▶ **Work order**: Please write out the listing below again in its exact form.

▶ **Source data**:
= = = = = = =

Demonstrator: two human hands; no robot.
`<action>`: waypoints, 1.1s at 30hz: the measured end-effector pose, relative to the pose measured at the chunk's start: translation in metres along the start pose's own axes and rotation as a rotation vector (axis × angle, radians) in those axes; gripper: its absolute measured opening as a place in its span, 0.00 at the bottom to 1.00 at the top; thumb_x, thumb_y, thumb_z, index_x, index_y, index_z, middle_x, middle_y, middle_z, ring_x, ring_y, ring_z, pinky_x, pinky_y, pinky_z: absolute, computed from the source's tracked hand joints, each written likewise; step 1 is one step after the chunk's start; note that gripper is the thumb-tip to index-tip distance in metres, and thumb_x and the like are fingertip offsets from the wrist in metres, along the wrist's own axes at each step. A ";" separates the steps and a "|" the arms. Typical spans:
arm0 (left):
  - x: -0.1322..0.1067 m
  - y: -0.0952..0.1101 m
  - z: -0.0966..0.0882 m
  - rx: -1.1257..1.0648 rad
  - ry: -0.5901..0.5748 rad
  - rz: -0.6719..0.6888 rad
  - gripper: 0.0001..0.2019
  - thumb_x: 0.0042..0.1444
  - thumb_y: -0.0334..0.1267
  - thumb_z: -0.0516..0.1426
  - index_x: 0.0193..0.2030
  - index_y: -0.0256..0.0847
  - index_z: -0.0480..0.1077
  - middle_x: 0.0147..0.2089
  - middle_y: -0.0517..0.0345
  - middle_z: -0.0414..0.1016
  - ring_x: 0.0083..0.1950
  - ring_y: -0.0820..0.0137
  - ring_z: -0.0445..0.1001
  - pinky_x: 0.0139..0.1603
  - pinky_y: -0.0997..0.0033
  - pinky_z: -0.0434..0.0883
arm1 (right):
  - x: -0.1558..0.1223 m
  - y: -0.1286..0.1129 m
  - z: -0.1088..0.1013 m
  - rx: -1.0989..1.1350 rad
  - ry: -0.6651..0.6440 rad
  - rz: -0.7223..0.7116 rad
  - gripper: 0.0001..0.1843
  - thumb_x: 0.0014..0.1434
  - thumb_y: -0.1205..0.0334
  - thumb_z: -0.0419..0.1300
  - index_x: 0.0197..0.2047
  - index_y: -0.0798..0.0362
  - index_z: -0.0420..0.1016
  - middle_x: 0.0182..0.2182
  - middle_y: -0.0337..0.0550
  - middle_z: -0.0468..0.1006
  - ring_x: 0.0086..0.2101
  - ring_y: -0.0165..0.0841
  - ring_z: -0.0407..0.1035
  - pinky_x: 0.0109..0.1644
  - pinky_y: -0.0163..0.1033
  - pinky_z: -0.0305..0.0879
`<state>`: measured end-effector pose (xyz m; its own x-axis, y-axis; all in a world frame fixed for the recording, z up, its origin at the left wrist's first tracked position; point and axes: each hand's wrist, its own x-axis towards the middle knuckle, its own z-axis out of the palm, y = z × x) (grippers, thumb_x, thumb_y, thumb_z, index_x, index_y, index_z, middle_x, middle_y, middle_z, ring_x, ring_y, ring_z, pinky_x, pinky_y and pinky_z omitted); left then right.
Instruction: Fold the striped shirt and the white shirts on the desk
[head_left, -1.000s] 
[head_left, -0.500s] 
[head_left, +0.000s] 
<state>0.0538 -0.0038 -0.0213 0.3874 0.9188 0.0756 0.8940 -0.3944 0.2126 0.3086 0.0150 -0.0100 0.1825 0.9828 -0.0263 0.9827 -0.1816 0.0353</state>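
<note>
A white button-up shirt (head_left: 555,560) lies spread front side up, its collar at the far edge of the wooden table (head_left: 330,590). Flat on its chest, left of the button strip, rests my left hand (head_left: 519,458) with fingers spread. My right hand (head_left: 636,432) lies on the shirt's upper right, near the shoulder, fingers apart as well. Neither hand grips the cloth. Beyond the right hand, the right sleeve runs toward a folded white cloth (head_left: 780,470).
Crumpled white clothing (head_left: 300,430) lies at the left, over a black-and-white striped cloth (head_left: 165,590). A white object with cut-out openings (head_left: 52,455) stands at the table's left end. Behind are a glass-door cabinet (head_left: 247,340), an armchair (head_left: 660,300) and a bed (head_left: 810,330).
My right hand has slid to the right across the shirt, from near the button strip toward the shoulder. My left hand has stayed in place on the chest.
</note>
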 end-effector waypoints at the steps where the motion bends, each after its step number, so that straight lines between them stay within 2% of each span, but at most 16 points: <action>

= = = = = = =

▶ **Exercise solution**:
Demonstrator: two human hands; no robot.
`<action>`: waypoints, 1.1s at 30hz: the measured end-effector pose, relative to the pose measured at the chunk's start: translation in metres along the start pose's own axes and rotation as a rotation vector (axis × angle, radians) in those axes; gripper: its absolute measured opening as a place in its span, 0.00 at the bottom to 1.00 at the top; thumb_x, thumb_y, thumb_z, index_x, index_y, index_z, middle_x, middle_y, middle_z, ring_x, ring_y, ring_z, pinky_x, pinky_y, pinky_z: absolute, computed from the source's tracked hand joints, each written likewise; step 1 is one step after the chunk's start; note that gripper is the thumb-tip to index-tip distance in metres, and thumb_x and the like are fingertip offsets from the wrist in metres, along the wrist's own axes at each step. A ";" separates the steps and a "|" the arms. Typical spans:
arm0 (left):
  - x: -0.1322..0.1067 m
  - y: -0.0952..0.1101 m
  - z: -0.0966..0.0882 m
  - rx: -1.1257..1.0648 rad
  - ry: -0.5901..0.5748 rad
  - rz: -0.6719..0.6888 rad
  - gripper: 0.0001..0.2019
  - thumb_x: 0.0042..0.1444
  - thumb_y: -0.0334..0.1267
  - thumb_z: -0.0516..0.1426
  - index_x: 0.0193..0.2030
  - index_y: -0.0256..0.0847
  - index_z: -0.0480..0.1077
  - middle_x: 0.0147..0.2089
  - middle_y: -0.0517..0.0345
  - middle_z: -0.0414..0.1016
  - ring_x: 0.0083..0.1950
  - ring_y: -0.0820..0.0137
  - ring_z: -0.0445..0.1001
  - pinky_x: 0.0139..0.1603
  - pinky_y: -0.0997..0.0033
  - pinky_z: -0.0434..0.0883
arm1 (right):
  - x: -0.1558..0.1223 m
  - y: -0.1286..0.1129 m
  - z: -0.1088..0.1013 m
  - rx: -1.0989..1.1350 rad
  - ry: -0.6651..0.6440 rad
  - rz: -0.7223..0.7116 rad
  - gripper: 0.0001..0.1843
  - thumb_x: 0.0014..0.1434
  - thumb_y: -0.1205..0.0334
  - thumb_z: -0.0419..0.1300
  - index_x: 0.0197..0.2047
  - index_y: -0.0798..0.0362
  - index_z: -0.0420..0.1016
  - middle_x: 0.0182..0.2182
  - middle_y: -0.0337..0.0550
  - middle_z: -0.0468..0.1006
  - ring_x: 0.0086..0.2101
  - ring_y: -0.0165..0.0841
  - ring_z: -0.0407..0.1035
  - pinky_x: 0.0109..0.1644
  - pinky_y: -0.0163..0.1033
  - pinky_z: -0.0305..0.0879
`<state>`: measured end-effector pose (xyz m; its own x-axis, y-axis; all in a world frame fixed for the recording, z up, its origin at the left wrist's first tracked position; point and axes: each hand's wrist, its own x-axis towards the middle knuckle, its own z-axis out of the palm, y = z × x) (grippers, thumb_x, thumb_y, thumb_z, index_x, index_y, index_z, middle_x, middle_y, middle_z, ring_x, ring_y, ring_z, pinky_x, pinky_y and pinky_z omitted); left then right.
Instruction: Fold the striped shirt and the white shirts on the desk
[head_left, -1.000s] 
[head_left, -0.500s] 
[head_left, +0.000s] 
<state>0.0538 -0.0038 -0.0213 0.3874 0.9188 0.0756 0.8940 -0.3944 0.2126 0.3086 0.0150 -0.0100 0.1825 0.9828 -0.0263 0.9827 -0.1816 0.0353</state>
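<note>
A white button-up shirt (head_left: 555,560) lies spread front side up, its collar at the far edge of the wooden table (head_left: 330,590). Flat on its chest, left of the button strip, rests my left hand (head_left: 519,458) with fingers spread. My right hand (head_left: 636,432) lies on the shirt's upper right, near the shoulder, fingers apart as well. Neither hand grips the cloth. Beyond the right hand, the right sleeve runs toward a folded white cloth (head_left: 780,470).
Crumpled white clothing (head_left: 300,430) lies at the left, over a black-and-white striped cloth (head_left: 165,590). A white object with cut-out openings (head_left: 52,455) stands at the table's left end. Behind are a glass-door cabinet (head_left: 247,340), an armchair (head_left: 660,300) and a bed (head_left: 810,330).
My right hand has slid to the right across the shirt, from near the button strip toward the shoulder. My left hand has stayed in place on the chest.
</note>
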 end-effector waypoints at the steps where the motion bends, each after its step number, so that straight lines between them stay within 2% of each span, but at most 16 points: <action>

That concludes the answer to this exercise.